Linux

Copy Fail: 732 bytes to root on almost every Linux server since 2017

A subtle 2017 optimisation in the Linux kernel's crypto layer has just been turned into a reliable, 732-byte path from any user account to root. Here's what it means for your servers and what to do right now.

Photo by Jr Korpa / Unsplash

Nine years of a quiet performance tweak in the kernel just collapsed into a deterministic, one-shot path from any unprivileged account to full root. No races. No leaks. No distribution-specific payloads. A 732-byte Python script does the job on Ubuntu 24.04, RHEL 10.1, Amazon Linux 2023, SUSE 16 and everything in between.

The vulnerability, tracked as CVE-2026-31431 and dubbed Copy Fail, was disclosed on 29 April 2026 by researchers at Theori using their Xint Code scanner. It lives in the algif_aead userspace crypto interface (AF_ALG). The root cause traces to commit 72548b093ee3 in 2017, which switched AEAD operations to in-place processing for speed. That change let page-cache pages from readable files end up in a writable scatterlist. Chain it with splice() and a carefully crafted AEAD request, and an attacker can overwrite four controlled bytes in the in-memory copy of any file the kernel has cached, including setuid binaries such as /usr/bin/su.

The exploit runs, poisons the cached binary, then executes it. The binary now behaves as if it were owned by root. The change never touches disk, so sha256sum, AIDE and most file-integrity tools see nothing until the page is evicted or the machine reboots. It is the opposite of the usual messy local privilege escalation. It is reliable, portable and leaves almost no forensic trace while the cache is hot.

What this means for users and self-hosters

If you run any Linux server that accepts local logins, SSH, a web app with a shell, a CI runner, a container host or a shared VPS, this is material. A compromised low-privilege account, a supply-chain hit on a dependency or even a malicious container process can now escalate in seconds. The page cache is shared between host and containers on the same kernel, so the blast radius crosses isolation boundaries more easily than most people expect.

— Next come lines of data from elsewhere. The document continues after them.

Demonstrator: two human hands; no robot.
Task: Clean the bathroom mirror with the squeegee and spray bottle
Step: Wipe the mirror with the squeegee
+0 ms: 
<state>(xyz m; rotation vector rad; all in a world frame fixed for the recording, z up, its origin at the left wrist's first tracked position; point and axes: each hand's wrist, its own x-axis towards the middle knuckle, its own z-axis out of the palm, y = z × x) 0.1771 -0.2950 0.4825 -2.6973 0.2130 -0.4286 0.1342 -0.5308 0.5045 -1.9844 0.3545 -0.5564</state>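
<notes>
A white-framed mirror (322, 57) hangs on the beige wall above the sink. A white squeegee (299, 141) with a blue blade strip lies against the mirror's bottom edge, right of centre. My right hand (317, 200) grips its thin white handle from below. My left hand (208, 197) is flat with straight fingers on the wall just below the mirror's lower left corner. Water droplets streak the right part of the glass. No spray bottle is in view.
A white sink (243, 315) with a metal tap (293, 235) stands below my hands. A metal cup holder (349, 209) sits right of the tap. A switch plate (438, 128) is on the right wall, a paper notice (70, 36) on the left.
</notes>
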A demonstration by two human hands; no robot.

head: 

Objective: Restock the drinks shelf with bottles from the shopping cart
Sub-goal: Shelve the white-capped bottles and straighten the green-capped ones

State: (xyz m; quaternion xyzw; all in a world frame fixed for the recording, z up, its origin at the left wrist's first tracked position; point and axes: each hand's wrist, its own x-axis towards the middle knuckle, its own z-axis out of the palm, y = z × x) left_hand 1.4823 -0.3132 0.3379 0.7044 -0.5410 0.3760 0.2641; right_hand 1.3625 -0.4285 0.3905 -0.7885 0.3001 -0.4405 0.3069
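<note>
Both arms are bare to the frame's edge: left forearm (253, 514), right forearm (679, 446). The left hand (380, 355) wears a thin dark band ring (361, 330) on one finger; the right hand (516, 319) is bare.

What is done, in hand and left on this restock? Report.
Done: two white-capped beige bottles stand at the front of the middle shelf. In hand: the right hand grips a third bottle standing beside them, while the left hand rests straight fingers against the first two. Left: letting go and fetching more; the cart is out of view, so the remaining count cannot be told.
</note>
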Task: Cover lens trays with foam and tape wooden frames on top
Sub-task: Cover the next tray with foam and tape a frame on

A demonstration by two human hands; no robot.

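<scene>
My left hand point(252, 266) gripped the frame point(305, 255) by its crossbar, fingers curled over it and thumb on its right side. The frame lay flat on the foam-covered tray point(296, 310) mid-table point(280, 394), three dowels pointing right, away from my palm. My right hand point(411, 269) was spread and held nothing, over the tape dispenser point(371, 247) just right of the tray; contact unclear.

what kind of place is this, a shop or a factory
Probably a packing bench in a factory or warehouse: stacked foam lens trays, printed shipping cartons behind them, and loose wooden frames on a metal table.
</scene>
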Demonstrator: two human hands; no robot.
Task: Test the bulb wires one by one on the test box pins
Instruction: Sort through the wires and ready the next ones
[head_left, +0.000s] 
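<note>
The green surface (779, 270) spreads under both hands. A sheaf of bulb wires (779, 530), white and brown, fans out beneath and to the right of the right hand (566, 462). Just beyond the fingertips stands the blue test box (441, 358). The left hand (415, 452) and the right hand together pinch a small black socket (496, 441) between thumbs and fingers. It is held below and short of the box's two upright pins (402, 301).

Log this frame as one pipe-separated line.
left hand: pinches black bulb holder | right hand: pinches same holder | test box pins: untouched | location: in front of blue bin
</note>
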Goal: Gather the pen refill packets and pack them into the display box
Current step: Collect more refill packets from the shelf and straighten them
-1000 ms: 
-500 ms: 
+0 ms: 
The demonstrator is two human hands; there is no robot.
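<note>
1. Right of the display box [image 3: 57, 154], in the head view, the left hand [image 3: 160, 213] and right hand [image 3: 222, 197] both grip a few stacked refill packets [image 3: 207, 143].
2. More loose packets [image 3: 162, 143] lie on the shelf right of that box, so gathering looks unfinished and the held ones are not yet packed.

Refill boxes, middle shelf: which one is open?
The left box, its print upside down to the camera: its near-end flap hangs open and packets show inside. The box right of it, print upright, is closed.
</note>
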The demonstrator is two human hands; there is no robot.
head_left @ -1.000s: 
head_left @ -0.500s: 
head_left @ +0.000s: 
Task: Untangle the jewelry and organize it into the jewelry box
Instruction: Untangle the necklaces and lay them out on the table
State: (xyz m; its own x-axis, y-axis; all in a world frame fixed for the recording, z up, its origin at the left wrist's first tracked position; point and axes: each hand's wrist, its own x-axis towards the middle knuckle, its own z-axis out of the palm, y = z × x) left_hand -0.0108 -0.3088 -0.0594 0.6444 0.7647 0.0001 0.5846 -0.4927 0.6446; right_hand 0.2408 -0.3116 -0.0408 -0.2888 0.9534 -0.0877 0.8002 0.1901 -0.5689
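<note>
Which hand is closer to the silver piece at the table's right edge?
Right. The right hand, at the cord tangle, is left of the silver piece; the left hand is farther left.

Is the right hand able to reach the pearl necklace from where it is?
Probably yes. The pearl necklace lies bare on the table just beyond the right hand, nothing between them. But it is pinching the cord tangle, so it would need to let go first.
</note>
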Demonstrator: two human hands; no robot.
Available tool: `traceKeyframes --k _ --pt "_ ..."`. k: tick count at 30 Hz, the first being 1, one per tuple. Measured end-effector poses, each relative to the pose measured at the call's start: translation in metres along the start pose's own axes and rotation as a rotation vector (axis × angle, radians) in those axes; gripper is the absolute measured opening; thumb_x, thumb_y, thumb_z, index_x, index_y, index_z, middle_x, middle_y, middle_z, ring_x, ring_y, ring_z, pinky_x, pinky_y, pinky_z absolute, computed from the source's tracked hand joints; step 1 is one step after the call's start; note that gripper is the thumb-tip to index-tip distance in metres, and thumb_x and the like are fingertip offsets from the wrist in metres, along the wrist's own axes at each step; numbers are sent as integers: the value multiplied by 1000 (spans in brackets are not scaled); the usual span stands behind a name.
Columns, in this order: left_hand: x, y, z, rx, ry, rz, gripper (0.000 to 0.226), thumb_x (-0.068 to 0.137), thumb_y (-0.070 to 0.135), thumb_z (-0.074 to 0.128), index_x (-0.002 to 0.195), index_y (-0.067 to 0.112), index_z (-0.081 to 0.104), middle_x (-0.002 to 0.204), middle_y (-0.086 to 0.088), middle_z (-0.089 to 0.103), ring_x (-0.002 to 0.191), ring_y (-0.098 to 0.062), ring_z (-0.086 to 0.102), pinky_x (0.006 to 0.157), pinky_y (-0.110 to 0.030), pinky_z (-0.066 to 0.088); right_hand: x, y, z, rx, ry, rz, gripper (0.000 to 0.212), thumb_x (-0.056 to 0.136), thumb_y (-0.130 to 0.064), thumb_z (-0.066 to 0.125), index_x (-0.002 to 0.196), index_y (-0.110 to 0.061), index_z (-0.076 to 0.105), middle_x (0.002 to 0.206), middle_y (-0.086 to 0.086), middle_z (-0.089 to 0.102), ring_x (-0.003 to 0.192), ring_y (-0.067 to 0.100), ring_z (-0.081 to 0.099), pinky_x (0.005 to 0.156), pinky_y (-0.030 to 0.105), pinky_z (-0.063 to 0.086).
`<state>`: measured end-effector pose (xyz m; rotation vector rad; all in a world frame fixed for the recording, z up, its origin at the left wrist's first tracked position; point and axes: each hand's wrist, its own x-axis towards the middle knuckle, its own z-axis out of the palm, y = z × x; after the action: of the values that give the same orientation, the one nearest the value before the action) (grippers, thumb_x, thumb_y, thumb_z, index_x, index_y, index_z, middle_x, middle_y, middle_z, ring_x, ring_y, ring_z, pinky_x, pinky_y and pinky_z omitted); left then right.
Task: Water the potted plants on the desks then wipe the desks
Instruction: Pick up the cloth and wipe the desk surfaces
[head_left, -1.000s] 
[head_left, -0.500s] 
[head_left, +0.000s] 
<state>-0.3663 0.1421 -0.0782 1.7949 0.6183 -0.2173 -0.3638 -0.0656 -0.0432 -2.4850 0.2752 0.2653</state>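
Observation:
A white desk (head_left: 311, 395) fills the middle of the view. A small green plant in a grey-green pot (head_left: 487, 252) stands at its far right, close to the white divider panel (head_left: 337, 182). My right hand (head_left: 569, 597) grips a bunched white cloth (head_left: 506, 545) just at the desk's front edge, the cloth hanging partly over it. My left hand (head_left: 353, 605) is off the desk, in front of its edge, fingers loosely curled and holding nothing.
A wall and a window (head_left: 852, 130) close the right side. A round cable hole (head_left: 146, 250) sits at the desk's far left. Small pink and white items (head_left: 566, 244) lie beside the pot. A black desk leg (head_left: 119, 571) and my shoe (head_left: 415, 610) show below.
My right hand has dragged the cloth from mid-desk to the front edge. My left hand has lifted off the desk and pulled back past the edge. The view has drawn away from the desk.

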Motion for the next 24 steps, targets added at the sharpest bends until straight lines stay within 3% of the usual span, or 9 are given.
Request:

For self-hosters the implications are blunt. The old assumption that local user equals contained risk is gone until you patch. Multi-tenant setups, development boxes with untrusted code or anything exposed to the public internet via a web service are now higher priority. Single-user laptops or air-gapped boxes are lower risk but still worth fixing. The script is trivial to run if an attacker ever gets a shell.

What to do right now on Linux servers

Step 1: apply the universal temporary mitigation (do this today)

echo 'install algif_aead /bin/false' | sudo tee /etc/modprobe.d/disable-algif_aead.conf
sudo rmmod algif_aead 2>/dev/null || true

This blacklists the vulnerable module. It has negligible impact on normal workloads. SSH, TLS termination, LUKS, IPsec and OpenSSL continue to work. The only things that break are rare userspace programs that explicitly call the af_alg engine. Check with ss -xa | grep alg or lsof if you are worried.

Wait, will blacklisting actually work for me?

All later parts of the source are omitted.